FOX 32 NEWS - Several families on Chicago's West Side say a strong smell of gasoline fumes has disrupted their lives over the past week.

“It's horrifying. It's terrible. I wake up smelling gas, I go to sleep smelling gas,” said resident Susan Jones.

For twenty three years, Jones was a home inspector for Chicago's Health Department. Now, she says her own home on the 3200 block of West Washington has become a living nightmare, due to gasoline fumes coming up from the sewers below.

"I wake my children up in the middle of the night, shake my husband, because I'm afraid, that, I'm not sure, if they are sleeping normally, or if the gas fumes have got a hold of them," Jones said.

FOX 32 smelled the fumes ourselves as Jones showed us around. They were strongest in the basement, where she keeps a cap over the drain and uses buckets of water to reduce the odors coming out.

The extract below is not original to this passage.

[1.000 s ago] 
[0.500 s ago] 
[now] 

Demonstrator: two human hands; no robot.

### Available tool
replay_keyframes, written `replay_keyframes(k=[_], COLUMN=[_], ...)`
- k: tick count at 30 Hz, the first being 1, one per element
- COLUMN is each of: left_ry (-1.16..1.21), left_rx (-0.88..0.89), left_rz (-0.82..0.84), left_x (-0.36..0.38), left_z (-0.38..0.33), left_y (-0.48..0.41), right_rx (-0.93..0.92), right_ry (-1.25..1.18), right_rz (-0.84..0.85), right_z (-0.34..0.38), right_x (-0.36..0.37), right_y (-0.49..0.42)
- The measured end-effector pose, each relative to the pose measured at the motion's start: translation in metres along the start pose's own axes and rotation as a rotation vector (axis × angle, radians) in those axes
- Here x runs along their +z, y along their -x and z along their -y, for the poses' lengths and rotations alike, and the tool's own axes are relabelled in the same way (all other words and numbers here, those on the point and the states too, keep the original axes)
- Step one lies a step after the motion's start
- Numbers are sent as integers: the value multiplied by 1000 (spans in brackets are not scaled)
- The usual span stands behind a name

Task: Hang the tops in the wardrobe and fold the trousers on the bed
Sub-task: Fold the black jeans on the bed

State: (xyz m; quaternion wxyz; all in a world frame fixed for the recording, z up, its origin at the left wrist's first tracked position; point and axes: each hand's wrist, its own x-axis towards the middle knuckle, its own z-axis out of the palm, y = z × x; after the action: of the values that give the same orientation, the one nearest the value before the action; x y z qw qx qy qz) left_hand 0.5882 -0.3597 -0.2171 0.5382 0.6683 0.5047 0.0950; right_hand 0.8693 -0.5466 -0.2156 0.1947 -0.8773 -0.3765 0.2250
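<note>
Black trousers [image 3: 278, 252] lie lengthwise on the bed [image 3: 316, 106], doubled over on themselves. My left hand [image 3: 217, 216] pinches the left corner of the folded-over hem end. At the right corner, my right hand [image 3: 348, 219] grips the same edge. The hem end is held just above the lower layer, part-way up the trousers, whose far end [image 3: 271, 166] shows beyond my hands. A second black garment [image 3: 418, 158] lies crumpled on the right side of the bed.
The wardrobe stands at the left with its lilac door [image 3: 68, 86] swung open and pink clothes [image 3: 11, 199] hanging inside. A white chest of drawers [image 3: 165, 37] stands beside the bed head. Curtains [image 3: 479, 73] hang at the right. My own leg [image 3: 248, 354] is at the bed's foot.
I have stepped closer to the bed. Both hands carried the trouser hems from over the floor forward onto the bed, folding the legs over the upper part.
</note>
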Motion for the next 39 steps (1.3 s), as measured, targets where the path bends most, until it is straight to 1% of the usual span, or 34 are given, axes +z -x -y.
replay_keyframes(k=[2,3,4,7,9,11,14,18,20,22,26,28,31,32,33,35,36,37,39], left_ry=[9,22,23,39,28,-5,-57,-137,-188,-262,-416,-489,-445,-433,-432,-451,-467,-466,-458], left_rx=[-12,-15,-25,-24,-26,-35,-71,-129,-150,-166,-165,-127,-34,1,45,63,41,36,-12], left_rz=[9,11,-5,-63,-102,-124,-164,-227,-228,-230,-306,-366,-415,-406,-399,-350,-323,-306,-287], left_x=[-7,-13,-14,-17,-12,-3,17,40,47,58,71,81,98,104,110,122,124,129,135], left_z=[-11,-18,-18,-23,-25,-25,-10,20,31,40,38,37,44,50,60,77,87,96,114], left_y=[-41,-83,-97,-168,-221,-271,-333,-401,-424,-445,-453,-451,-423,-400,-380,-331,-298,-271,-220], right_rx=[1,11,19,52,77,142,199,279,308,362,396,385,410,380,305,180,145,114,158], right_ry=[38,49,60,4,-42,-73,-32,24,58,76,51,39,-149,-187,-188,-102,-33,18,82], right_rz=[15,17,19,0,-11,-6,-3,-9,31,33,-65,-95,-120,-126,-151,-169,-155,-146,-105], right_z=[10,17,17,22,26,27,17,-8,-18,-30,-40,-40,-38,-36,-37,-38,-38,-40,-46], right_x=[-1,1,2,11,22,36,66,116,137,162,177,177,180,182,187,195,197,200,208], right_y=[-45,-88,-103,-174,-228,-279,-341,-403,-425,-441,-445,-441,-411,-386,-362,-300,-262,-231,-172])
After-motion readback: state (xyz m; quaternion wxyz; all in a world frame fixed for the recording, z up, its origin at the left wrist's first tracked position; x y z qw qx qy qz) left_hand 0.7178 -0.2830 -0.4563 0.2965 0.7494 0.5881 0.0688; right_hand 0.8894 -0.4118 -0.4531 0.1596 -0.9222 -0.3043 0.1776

Because of the fumes, Jones says she now considers her kitchen to be more of a hazard than a place to cook dinner. She says the fumes are constantly coming up out of the kitchen sink, and she's now afraid to even turn on her stove.

Others homes on the block have fumes, too. Bettye Sherrod called the fire department on Sunday. She was told the fumes aren't hazardous, but she's had trouble breathing.

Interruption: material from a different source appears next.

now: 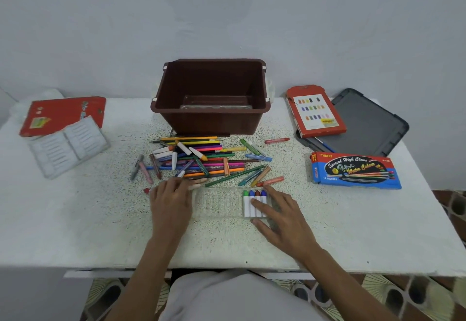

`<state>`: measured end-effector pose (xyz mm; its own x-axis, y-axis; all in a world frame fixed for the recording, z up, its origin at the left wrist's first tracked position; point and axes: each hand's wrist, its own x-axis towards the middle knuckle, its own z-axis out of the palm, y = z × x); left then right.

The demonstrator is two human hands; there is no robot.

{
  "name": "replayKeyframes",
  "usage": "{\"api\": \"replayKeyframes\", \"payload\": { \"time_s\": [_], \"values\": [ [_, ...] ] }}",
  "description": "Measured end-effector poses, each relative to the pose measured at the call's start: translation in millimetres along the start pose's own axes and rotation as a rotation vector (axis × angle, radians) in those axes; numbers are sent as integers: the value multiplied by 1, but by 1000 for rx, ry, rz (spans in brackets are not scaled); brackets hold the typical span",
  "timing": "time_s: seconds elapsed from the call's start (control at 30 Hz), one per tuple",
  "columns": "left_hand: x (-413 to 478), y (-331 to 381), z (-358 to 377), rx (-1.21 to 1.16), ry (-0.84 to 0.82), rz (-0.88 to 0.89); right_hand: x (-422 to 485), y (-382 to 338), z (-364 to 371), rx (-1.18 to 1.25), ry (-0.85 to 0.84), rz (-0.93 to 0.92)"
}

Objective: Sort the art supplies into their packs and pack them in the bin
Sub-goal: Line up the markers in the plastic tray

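early days, i'd say. the person sits at the near edge of the counter with a clear tray laid flat in front of them. only its right end is filled, with four crayons side by side, tips pointing away: green, blue, brown and blue. the rest of its slots are bare.

the right hand lies over that end, fingers spread and fairly straight. one fingertip rests on the white crayon bodies and nothing is clamped. the left hand lies palm down over the tray's left end, fingers reaching to the near edge of the loose pile. i can't tell whether they have hold of a crayon there or only touch it.

the pile is most of the work left. it's a tangle of pencils, pens and crayons between the tray and the brown bin, which stands at the far middle. the bin looks nearly empty, though something clear and tray-like seems to lie on its bottom.

the packs wait around the edges:
- far left, a red box with an empty ridged insert just in front of it
- far right, another red box lying on a grey lid
- near right, a blue pen box, closed

in my judgement, sorting has barely begun and the packs have yet to go into the bin.
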<state>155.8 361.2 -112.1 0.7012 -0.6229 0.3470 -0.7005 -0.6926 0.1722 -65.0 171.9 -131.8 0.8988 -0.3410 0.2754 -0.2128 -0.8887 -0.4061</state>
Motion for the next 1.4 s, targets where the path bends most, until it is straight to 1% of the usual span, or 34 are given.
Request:
{"api": "replayKeyframes", "payload": {
  "time_s": [0.2, 0.43, 0.57, 0.63, 0.73, 0.8, 0.93, 1.07, 1.2, 1.4],
  "values": [
    [-4, -13, 2, 48, 1, 24, 0, 1, 2, -9, 10, -8],
    [-3, -15, 4, 28, 42, 21, 0, 1, 2, -18, 1, -3],
    [3, -5, -7, -96, 117, 27, 0, 2, 3, -24, -6, 1],
    [8, 3, -14, -203, 110, 42, 0, 2, 3, -26, -8, 1],
    [18, 16, -23, -510, 4, 43, 1, 1, 2, -15, -3, 0],
    [21, 23, -27, -658, -99, 45, 1, 0, 2, -13, 1, -2],
    [21, 40, -30, -802, -372, -45, 1, 0, 2, -17, -5, 3],
    [22, 55, -25, -953, -480, -175, 0, 1, 2, -13, -9, 7],
    [20, 63, -16, -986, -553, -205, 0, 1, 1, -8, -9, 4],
    [19, 71, -13, -889, -593, -204, 0, 0, 2, -2, -5, 6]
  ]
}}
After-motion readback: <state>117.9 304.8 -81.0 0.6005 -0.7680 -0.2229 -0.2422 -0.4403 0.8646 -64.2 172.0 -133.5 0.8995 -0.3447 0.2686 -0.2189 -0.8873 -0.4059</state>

“I had a couple of asthma attacks, I was so full of mucous, I could barely get my breath,” said Sherrod.

And this isn't the first time.

A year ago, Jones, Sherrod and others on the block were evacuated for almost two weeks when gas from a nearby gas station somehow got into the sewers. That station's manager told FOX 32 that last week, a truck delivering gasoline did have a spill in the area, and he's had to hire cleanup crews again. The cleanup crew says surveillance video shows a 17-minute leak of ten to twenty gallons, which apparently got into the sewers.

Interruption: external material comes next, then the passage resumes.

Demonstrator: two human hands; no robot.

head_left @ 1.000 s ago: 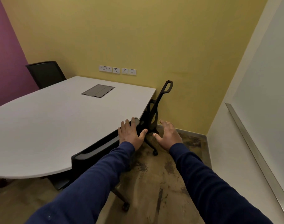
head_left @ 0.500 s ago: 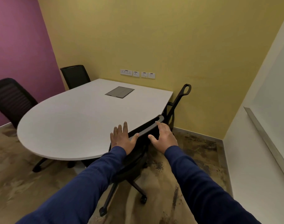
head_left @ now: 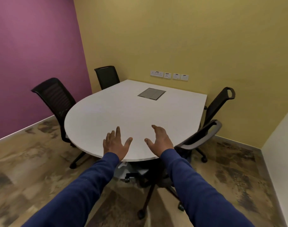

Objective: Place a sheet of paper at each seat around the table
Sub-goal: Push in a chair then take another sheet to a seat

“Tomorrow we're going to have a company, the owners hired them, at the suggestion of the city, they're going to test everything with the station. The piping lines, the tanks themselves, the vents,” said David Yacko of Site Environmental Services, Inc.

The city health department says the fumes are not a health risk, but it has offered temporary relocations for affected families. Some residents, though, say they're not satisfied with the options offered so far.